→ **DIRECTIONS**: All lines below containing "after" are to be listed.

→ **DATASET RECORDS**:
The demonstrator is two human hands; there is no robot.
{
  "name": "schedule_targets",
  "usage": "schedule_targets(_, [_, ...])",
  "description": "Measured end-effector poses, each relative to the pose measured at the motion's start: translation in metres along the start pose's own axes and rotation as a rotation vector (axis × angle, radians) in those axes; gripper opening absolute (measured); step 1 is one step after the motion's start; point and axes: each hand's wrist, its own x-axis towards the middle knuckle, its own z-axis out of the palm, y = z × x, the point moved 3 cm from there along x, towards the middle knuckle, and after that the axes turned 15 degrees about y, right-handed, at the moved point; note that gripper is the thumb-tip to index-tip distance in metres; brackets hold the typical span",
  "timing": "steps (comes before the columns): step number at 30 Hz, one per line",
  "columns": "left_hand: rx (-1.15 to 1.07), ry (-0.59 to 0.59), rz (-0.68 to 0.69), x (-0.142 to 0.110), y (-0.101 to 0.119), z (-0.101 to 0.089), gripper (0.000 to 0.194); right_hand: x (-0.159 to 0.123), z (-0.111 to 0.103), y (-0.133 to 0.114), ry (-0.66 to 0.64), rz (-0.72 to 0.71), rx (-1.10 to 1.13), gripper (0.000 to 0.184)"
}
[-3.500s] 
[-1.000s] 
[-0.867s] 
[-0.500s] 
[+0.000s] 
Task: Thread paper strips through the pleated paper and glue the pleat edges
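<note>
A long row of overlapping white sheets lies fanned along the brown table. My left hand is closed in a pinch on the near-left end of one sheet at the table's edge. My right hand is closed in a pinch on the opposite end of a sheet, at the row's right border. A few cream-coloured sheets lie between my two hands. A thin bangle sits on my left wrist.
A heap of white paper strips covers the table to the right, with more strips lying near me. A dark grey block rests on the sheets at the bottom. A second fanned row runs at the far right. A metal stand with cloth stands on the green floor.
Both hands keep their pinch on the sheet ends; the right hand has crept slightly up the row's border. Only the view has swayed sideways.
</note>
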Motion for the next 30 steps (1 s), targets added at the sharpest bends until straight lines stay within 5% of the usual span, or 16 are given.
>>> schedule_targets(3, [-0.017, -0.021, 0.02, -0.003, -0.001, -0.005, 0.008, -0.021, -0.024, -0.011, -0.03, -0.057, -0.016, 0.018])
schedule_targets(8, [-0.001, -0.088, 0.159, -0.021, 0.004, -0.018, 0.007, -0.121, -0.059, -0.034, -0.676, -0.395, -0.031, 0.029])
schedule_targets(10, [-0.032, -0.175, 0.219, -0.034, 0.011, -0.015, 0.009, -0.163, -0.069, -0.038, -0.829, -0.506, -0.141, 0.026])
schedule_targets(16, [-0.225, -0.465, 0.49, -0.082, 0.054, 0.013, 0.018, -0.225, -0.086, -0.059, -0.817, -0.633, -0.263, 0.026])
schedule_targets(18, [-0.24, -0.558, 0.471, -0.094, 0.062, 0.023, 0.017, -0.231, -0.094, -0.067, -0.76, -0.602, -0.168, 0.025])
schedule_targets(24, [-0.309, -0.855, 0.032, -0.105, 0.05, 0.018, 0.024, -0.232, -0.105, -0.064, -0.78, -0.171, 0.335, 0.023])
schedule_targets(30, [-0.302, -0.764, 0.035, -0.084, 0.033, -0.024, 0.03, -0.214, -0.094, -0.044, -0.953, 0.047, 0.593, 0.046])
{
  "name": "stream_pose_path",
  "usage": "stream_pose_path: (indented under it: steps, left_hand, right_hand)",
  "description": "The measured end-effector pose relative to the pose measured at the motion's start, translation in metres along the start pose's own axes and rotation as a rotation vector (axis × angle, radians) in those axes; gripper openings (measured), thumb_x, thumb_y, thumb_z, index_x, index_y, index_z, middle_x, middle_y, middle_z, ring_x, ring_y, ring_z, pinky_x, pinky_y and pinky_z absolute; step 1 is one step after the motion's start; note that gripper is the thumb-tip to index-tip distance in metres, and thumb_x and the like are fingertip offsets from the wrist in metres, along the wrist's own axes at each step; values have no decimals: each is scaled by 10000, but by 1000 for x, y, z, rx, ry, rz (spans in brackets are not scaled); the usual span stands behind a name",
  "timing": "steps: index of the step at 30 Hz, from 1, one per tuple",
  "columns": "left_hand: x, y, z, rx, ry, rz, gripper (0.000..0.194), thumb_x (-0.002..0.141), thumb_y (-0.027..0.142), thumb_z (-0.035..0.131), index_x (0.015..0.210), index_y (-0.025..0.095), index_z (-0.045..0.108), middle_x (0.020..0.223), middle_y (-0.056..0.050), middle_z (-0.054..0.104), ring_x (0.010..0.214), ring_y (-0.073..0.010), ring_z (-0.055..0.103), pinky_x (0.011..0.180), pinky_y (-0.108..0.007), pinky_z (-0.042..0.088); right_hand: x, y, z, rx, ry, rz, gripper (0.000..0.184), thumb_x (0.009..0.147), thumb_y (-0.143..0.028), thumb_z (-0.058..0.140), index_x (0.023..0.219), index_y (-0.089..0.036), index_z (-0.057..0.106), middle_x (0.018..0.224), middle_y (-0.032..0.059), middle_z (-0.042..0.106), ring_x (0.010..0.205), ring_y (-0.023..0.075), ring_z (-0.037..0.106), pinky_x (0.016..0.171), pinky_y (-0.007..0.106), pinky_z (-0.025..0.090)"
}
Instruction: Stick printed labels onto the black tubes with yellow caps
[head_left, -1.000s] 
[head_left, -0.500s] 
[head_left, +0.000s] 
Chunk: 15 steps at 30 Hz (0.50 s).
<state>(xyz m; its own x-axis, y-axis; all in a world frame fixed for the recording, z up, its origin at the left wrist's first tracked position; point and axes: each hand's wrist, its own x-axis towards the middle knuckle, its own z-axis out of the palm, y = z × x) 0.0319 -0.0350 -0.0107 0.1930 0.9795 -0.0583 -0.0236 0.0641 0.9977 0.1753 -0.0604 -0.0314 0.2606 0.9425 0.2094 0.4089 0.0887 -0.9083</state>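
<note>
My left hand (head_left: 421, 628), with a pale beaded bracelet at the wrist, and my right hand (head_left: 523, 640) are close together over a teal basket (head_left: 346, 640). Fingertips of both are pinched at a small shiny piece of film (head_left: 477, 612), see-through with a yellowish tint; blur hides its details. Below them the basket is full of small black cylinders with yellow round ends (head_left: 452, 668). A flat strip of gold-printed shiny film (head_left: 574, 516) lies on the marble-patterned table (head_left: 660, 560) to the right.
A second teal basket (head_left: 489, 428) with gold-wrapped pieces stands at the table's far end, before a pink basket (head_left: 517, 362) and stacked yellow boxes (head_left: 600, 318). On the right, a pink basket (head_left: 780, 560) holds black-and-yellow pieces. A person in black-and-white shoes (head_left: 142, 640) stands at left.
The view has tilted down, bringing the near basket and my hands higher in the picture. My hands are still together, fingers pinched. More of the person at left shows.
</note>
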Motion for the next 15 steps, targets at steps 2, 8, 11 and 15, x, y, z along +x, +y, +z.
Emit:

→ **YOUR RESPONSE**:
  "description": "Measured end-effector poses, each relative to the pose measured at the motion's start: translation in metres along the start pose's own axes and rotation as a rotation vector (axis × angle, radians) in those axes; gripper opening absolute (measured); step 1 is one step after the motion's start; point and axes: each hand's wrist, its own x-axis towards the middle knuckle, its own z-axis out of the palm, y = z × x, the point moved 3 cm from there along x, towards the middle knuckle, and after that the axes turned 15 degrees about y, right-handed, at the moved point; note that gripper is the thumb-tip to index-tip distance in metres; brackets hold the typical span",
  "description": "The measured end-effector pose relative to the pose measured at the motion's start, translation in metres along the start pose's own axes and rotation as a rotation vector (axis × angle, radians) in those axes; gripper openings (measured), thumb_x, thumb_y, thumb_z, index_x, index_y, index_z, middle_x, middle_y, middle_z, ring_x, ring_y, ring_z, pinky_x, pinky_y and pinky_z absolute; step 1 is one step after the motion's start; note that gripper is the thumb-tip to index-tip distance in metres, and thumb_x and the like are fingertip offsets from the wrist in metres, along the wrist's own axes at each step; values have no decimals: each is scaled by 10000, but by 1000 for x, y, z, rx, ry, rz (spans in brackets are not scaled); the usual span stands behind a name",

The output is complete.